■ **Your objective**: Could you print the stretch of lines below from the one with "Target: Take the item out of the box" through the one with "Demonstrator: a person", exactly as they stand and without any pictures?

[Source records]
******

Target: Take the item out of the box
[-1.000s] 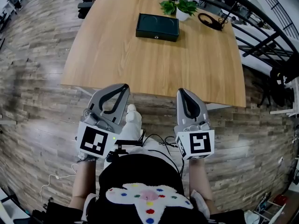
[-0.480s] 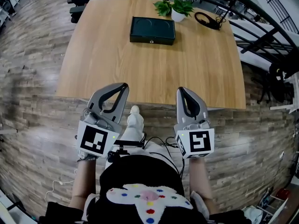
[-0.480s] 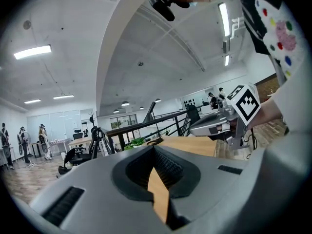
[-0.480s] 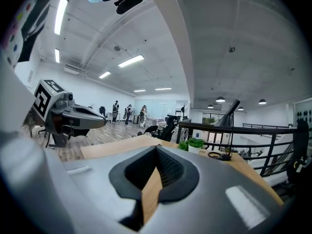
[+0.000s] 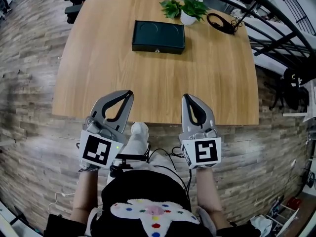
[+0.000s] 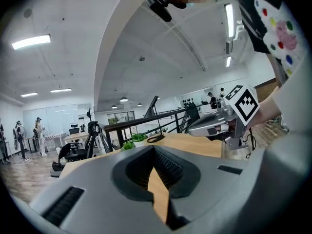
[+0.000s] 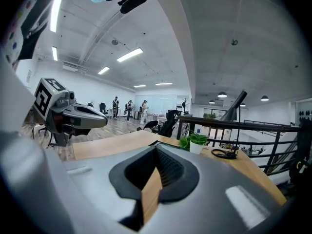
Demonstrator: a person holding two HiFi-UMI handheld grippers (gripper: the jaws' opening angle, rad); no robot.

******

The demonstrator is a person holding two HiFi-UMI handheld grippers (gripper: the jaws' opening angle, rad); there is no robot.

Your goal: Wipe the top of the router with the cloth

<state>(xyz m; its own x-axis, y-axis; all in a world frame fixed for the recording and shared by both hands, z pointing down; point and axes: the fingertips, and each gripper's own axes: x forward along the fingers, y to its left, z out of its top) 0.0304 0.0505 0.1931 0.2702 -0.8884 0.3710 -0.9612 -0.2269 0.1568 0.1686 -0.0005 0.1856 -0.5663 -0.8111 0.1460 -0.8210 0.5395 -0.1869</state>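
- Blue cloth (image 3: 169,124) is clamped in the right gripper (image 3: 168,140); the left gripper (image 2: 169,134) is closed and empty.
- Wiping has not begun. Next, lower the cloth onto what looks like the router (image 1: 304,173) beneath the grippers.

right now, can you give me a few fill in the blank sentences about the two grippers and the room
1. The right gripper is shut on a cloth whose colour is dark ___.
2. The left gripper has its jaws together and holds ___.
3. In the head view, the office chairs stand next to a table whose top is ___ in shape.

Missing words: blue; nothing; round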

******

■ **Task output**:
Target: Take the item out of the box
[-1.000s] 
[-0.480s] 
[-0.480s] 
[-0.480s] 
[+0.000s] 
[+0.000s] 
[+0.000s] 
Demonstrator: a person holding two HiFi-UMI handheld grippers (gripper: the jaws' opening angle, rad); no robot.

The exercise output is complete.